Pero la mente de Jesse estaba errando a la deriva. Ella no podía contarle su «historia entera», qué lástima. De nuevo, se sintió en un estado de sopor; era la pesadilla que la amenazaba al colgar el teléfono. Vio las bandejas, el cuerpo en el altar, la madre de las gemelas. Sí, su madre. Hora de dormir. El sueño quiere entrar. Y luego continuar.

Autopista 101. Las siete treinta y cinco. Veinticinco minutos para el concierto.

Acaba de cruzar el puerto de montaña en Waldo Grande y allí estaba el milagro de siempre: la gran silueta ininterrumpida de San Francisco desparramándose a lo largo de las colinas, más allá del negro barniz del mar. Las torres de la Golden Gate surgían ante ella, la fría brisa de la bahía helaba sus manos desnudas que aferraban el volante.

¿Sería puntual El Vampiro Lestat? Era de risa pensar en una criatura inmortal teniendo que llegar puntual. Bien, ella sí sería puntual; el viaje había casi finalizado.

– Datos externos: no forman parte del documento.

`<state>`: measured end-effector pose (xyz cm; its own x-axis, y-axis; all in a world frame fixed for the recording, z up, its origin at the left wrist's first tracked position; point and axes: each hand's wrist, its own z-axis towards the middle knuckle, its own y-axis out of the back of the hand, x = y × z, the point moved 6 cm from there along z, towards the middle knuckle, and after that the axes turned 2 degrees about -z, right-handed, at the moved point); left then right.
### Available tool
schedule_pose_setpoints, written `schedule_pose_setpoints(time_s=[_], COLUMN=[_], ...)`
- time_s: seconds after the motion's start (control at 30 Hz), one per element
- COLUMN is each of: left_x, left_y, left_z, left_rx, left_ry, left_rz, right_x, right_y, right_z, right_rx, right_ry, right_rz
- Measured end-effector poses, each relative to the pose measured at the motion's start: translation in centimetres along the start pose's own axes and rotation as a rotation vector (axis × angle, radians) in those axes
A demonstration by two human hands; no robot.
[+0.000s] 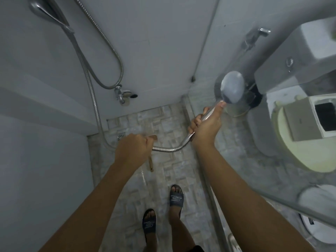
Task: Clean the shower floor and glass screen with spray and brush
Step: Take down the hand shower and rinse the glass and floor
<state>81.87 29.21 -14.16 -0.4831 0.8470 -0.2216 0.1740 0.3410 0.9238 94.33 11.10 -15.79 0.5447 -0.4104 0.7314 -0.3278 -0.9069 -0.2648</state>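
My right hand (206, 127) grips the chrome handle of a hand shower, whose round head (232, 87) points at the glass screen (227, 42) on the right. My left hand (133, 150) is closed around the metal hose (169, 148) a little behind the handle. Under my left hand a wooden stick-like handle (151, 165) shows against the wet mosaic shower floor (160, 124); I cannot tell whether it lies on the floor or is in my hand. No spray bottle is in view.
A wall tap (121, 95) and a second hose loop hang on the back wall, with a fixed shower holder (48, 10) upper left. A floor drain (121, 136) sits near the left corner. Beyond the glass stand a toilet (298, 135) and a basin. My sandalled feet (161, 211) stand below.
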Motion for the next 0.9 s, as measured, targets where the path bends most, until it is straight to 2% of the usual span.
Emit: schedule_pose_setpoints(time_s=[0.1,0.2,0.33,0.6,0.77,0.9], left_x=[2.7,5.2,7.9,11.0,12.1,12.8], left_y=[-0.4,0.3,0.8,0.8,0.3,0.9], left_z=[-1.0,-2.3,-3.6,-5.6,-6.9,-8.2], left_rx=[0.020,-0.003,-0.051,-0.101,-0.043,-0.058], left_ry=[0.005,0.074,0.142,0.119,0.156,0.129], left_rz=[0.097,0.064,0.007,0.027,0.005,0.001], right_x=[-1.9,-4.0,-6.2,-9.4,-10.2,-10.9], right_y=[-1.4,-2.7,-4.2,-5.6,-5.4,-5.9], right_z=[-0.7,-1.7,-2.9,-4.4,-5.4,-6.6], right_rx=[0.062,0.102,0.135,0.143,0.159,0.217], right_ry=[-0.099,-0.168,-0.203,-0.235,-0.226,-0.264], right_rz=[0.018,0.042,0.030,-0.036,-0.030,-0.014])
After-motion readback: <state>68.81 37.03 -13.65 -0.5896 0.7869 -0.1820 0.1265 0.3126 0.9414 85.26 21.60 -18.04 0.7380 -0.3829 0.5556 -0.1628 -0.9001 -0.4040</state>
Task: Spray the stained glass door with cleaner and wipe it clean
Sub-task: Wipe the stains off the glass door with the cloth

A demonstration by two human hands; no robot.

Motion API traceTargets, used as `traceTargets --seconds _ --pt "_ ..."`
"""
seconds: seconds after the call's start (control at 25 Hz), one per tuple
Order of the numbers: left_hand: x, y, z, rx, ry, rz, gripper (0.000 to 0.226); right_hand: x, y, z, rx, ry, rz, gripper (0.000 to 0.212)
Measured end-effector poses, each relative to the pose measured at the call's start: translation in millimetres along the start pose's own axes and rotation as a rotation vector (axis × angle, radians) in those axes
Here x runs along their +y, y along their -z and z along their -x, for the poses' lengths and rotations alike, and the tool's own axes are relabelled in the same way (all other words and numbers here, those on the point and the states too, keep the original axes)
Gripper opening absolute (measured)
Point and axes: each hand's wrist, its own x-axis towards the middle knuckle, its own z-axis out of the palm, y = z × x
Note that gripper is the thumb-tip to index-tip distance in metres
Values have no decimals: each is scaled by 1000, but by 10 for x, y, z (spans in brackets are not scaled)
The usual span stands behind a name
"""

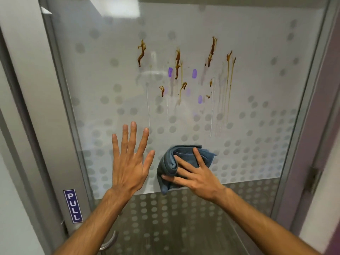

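The frosted glass door (257, 52) with a grey dot pattern fills the view. Brown streaky stains (177, 63) and a few purple smudges (170, 72) mark its upper middle, with thin drip lines running down below them. My left hand (129, 162) lies flat on the glass with its fingers spread, below and left of the stains. My right hand (191, 176) presses a folded blue cloth (171, 162) against the glass, fingers spread over it and the thumb tucked under its lower edge. The cloth sits well below the stains. No spray bottle is in view.
A grey metal door frame (60, 89) runs down the left with a blue PULL sign (73, 206) and a metal handle (108, 242) beneath it. On the right are the frame's other side and a hinge (313, 179).
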Motion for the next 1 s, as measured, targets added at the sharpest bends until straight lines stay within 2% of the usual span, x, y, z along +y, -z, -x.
traceTargets --seconds 0.16,0.28,0.36,0.48,0.52,0.56,0.68,0.76,0.92,1.0 --pt "197 4 -143 19 -24 4 70 575 258 -185 82 -176 -33 54" --pt "365 7 -274 31 -45 27 70 1105 500 -322 203 -388 -24 58" --pt "455 -11 -324 41 -51 41 69 1283 527 -319 289 -623 -72 63" --pt "576 -29 -398 53 -45 61 69 969 399 -309 398 -1014 -227 79" --pt "614 -35 -412 52 -49 60 68 778 340 -271 389 -1036 -256 79" --pt "657 -40 -420 48 -56 56 68 614 293 -190 348 -983 -275 78" --pt "764 -28 -460 50 -78 52 67 622 284 158 170 -628 -251 67" --pt "806 -13 -507 62 -79 49 67 935 392 224 128 -500 -210 65" --pt "884 57 -637 61 -68 45 67 1633 649 -119 219 -665 -248 78" --pt "894 94 -699 62 -67 41 67 1938 774 -385 299 -756 -306 72"
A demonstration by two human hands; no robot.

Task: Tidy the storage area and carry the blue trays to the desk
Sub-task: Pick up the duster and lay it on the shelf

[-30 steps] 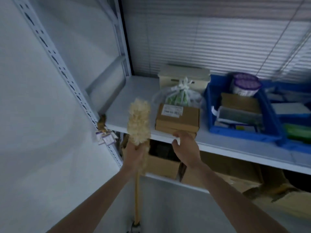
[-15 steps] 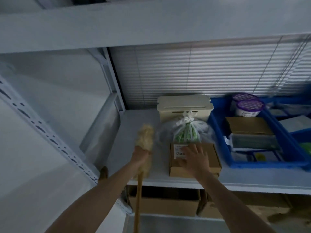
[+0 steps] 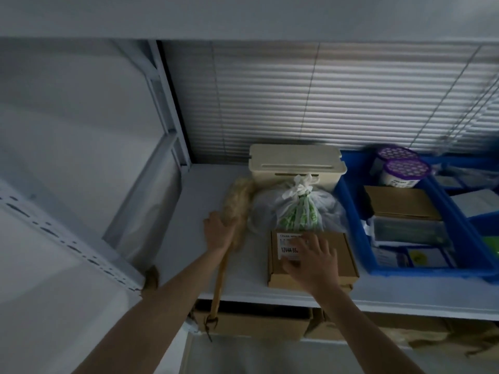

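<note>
My left hand [image 3: 220,230] grips a feather duster [image 3: 237,203] just below its fluffy tan head, which lies on the white shelf [image 3: 208,201] beside a tied plastic bag [image 3: 298,211]. The wooden handle hangs down past the shelf's front edge. My right hand [image 3: 313,261] rests flat, fingers spread, on top of a labelled cardboard box [image 3: 343,255] at the shelf front. A blue tray [image 3: 356,201] filled with boxes and two purple-lidded tubs [image 3: 406,172] stands to the right, with a second blue tray [image 3: 483,220] beyond it.
A cream plastic lidded box [image 3: 295,164] sits at the back against the closed blinds [image 3: 324,98]. An upper shelf [image 3: 243,14] hangs close overhead. The rack upright [image 3: 67,238] rises at left. Cardboard boxes [image 3: 256,323] fill the lower shelf.
The view rose and closed in on the shelf. My left hand pushed the duster head onto the shelf beside the bag. My right hand moved from the box's front edge onto its top.
</note>
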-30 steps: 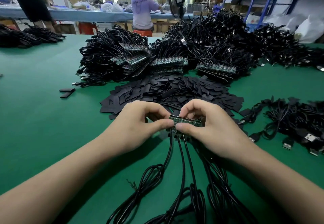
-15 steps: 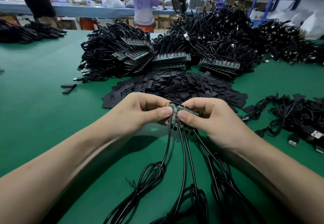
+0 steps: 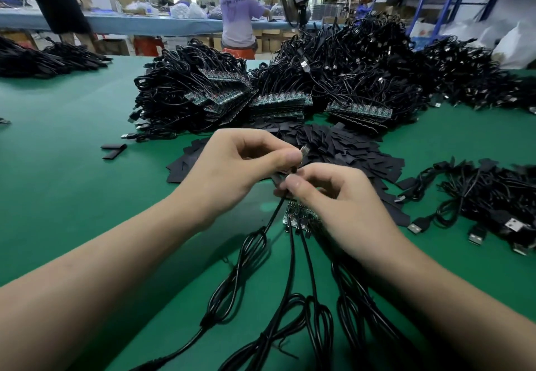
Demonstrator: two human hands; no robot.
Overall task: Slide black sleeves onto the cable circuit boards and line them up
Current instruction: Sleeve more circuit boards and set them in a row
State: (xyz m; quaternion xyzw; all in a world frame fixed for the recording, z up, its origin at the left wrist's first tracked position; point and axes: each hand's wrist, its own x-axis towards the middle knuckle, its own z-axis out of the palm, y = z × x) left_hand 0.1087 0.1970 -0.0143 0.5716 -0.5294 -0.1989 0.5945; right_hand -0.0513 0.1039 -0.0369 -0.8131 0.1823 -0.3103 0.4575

Y toda la aflicción por David, Aaron y los que había amado se había desvanecido. Tampoco sentía pena por la Gran Familia. Sólo gratitud por todo. Pero quizá David tuviera razón. Quizá no había aceptado la fría y aterrorizadora verdad de la cuestión, quizá simplemente se había dejado deslizar en el reino de los recuerdos y de los fantasmas, de las pálidas criaturas que constituían la exacta materia de los sueños y de la locura.

Andaba a pie hacia la casa de Stanford White, y ya no importaba quién viviera allí. Sería bien recibida. Habían estado tratando de decírselo desde que podía recordar.